Concurring-in-part-and-dissenting-in-part - McKeague, Circuit Judge.
No. The officials' conduct, while grievously wrong in retrospect, does not violate a clearly established right to bodily integrity, and therefore, the officials are entitled to qualified immunity. The dissent argues that the majority exaggerates the plaintiffs' allegations, which depict a series of mistaken judgments based on expert advice from engineering firms and regulators, rather than an intentional scheme to poison residents. This conduct amounts to negligence, not the 'conscience-shocking' behavior required for a substantive due process violation. Furthermore, the right to be free from exposure to contaminated water as a result of policy decisions is a novel concept, not a 'clearly established' right. Existing bodily integrity precedents deal with direct physical intrusions like forced medication or invasive searches, which are factually dissimilar and would not have put the officials on notice that their actions were unconstitutional.
Analysis:
This decision significantly expands the application of the substantive due process right to bodily integrity beyond traditional contexts like forced medical treatment into the realm of government-created environmental disasters.

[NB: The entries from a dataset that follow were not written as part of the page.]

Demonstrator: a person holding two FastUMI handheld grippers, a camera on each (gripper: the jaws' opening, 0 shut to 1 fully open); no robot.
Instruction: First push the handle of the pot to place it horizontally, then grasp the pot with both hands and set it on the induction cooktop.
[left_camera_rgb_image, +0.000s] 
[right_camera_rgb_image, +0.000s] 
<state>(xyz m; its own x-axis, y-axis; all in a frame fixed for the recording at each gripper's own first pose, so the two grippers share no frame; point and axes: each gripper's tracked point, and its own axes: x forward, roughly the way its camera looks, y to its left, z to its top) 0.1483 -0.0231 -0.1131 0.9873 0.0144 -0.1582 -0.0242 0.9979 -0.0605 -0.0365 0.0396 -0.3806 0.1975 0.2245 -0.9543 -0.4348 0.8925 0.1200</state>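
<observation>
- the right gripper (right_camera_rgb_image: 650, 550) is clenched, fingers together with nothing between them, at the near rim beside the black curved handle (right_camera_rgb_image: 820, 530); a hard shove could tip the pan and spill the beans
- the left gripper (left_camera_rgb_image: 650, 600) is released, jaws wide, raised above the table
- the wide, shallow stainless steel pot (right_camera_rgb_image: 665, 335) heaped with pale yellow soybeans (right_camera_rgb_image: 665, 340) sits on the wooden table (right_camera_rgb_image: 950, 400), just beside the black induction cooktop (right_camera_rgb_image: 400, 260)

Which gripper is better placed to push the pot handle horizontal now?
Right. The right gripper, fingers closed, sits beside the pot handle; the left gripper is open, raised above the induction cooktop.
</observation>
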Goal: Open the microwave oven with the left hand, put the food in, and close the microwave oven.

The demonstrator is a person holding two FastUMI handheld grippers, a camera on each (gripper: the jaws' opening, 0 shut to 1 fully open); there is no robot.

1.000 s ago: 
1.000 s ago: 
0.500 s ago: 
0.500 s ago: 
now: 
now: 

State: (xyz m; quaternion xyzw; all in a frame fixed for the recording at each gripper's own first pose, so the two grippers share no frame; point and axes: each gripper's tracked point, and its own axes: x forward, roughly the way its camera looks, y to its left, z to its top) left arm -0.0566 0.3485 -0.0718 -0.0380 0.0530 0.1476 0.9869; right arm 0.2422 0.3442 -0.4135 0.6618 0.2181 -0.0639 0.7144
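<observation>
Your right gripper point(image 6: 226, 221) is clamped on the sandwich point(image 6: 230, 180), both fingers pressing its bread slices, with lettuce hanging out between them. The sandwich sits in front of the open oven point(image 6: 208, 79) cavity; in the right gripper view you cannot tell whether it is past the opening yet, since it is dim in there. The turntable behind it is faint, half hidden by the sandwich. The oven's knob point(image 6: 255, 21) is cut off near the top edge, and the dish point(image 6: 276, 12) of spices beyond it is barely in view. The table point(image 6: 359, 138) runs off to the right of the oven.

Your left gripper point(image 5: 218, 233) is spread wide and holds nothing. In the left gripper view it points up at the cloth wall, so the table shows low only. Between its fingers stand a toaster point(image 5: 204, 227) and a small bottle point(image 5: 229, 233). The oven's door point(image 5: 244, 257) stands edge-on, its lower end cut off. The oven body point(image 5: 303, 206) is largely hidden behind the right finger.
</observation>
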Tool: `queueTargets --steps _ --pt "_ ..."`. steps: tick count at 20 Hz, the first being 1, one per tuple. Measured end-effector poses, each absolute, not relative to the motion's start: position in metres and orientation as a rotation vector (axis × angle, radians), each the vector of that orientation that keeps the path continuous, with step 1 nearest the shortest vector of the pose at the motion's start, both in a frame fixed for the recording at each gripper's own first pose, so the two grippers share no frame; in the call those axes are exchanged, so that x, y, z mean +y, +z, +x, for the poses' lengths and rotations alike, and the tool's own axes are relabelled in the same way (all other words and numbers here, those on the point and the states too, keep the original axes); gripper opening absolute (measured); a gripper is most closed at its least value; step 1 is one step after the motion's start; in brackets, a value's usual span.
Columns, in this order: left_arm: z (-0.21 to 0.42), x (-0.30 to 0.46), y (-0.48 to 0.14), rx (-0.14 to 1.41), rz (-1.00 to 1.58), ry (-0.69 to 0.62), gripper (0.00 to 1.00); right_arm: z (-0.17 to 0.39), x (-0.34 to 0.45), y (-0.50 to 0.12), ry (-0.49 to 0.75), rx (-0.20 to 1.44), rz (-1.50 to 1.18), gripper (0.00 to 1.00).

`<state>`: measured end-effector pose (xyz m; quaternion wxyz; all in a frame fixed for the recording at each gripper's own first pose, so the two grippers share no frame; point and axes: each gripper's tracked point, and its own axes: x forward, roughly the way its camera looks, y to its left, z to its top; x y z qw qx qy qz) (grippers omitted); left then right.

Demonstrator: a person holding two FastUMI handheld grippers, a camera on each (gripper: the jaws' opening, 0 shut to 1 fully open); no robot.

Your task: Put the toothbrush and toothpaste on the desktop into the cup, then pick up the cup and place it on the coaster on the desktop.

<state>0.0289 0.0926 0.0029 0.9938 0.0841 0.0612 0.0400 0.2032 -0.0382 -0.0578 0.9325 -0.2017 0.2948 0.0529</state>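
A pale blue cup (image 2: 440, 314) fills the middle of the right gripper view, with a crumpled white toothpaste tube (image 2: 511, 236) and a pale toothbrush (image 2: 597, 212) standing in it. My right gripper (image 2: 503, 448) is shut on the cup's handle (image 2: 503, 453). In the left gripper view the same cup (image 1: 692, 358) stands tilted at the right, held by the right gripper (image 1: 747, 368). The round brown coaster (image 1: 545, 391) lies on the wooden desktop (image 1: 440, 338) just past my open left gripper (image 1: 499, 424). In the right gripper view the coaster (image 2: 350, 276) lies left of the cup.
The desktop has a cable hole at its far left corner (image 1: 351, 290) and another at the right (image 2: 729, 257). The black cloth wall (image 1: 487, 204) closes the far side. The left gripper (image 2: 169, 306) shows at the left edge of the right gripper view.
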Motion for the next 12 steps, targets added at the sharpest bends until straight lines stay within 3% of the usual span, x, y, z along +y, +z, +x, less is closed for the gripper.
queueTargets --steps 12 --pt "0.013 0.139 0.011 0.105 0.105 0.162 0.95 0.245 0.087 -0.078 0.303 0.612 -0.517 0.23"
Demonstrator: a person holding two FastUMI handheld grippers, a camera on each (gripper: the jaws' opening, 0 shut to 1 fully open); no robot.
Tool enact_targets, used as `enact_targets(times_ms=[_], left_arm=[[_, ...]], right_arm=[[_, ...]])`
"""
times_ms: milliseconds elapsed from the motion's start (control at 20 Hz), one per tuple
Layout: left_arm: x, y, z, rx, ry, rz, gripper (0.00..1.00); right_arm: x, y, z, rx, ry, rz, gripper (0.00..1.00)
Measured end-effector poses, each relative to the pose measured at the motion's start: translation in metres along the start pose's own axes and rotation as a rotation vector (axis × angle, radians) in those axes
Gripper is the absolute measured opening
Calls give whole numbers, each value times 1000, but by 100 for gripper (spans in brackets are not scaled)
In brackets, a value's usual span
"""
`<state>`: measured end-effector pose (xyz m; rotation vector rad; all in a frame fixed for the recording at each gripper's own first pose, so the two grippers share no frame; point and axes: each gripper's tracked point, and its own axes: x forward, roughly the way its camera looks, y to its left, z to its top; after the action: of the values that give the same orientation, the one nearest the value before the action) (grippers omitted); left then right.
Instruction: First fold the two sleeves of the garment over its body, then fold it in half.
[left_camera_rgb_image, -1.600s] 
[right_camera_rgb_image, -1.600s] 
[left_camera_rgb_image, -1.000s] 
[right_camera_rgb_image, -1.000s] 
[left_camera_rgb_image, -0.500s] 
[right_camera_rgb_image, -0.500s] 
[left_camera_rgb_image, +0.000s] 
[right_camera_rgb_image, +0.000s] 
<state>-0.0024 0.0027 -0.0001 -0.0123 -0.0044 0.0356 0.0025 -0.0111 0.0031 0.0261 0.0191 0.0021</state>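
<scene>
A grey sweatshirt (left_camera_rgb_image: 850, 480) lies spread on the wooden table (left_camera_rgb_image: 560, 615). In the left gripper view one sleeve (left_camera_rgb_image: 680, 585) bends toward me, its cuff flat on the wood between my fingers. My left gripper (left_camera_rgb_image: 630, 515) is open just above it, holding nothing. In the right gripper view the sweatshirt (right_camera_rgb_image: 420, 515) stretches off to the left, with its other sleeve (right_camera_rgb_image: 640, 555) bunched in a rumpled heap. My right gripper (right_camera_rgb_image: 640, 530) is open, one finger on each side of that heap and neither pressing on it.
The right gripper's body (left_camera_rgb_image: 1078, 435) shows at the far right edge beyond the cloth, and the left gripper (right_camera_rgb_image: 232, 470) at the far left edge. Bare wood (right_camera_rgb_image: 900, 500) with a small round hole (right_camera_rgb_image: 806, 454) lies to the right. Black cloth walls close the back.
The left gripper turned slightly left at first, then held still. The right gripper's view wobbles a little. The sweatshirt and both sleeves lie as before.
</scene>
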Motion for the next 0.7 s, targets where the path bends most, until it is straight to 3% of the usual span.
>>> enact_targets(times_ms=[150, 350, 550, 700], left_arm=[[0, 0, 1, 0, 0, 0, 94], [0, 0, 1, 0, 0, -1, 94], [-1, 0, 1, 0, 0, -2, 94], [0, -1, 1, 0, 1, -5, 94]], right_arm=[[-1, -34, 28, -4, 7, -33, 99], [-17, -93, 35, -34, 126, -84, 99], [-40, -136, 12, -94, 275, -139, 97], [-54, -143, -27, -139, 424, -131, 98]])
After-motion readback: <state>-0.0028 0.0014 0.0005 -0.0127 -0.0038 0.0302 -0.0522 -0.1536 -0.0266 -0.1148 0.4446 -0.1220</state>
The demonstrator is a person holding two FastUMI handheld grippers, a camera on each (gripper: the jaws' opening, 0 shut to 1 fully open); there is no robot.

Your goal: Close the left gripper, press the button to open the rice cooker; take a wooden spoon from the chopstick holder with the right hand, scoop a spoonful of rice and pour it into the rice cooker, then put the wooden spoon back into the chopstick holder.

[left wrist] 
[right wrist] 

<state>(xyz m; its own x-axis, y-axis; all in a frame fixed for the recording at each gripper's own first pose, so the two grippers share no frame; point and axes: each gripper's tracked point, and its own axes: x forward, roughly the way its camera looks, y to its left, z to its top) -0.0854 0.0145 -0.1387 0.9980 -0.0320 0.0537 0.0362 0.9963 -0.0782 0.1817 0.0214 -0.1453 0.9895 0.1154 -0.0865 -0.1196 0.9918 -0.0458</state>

It establishes that officials can be held liable for creating a public health crisis through deliberate indifference, even without a specific intent to harm. The court's application of the 'shocks the conscience' test in this non-emergency context creates a framework for analyzing official liability based on factors like time for deliberation and the absence of a legitimate governmental purpose that justifies catastrophic risk. This precedent will likely influence future litigation against government actors in cases of gross mismanagement leading to widespread public harm, potentially making it more difficult for officials to claim qualified immunity.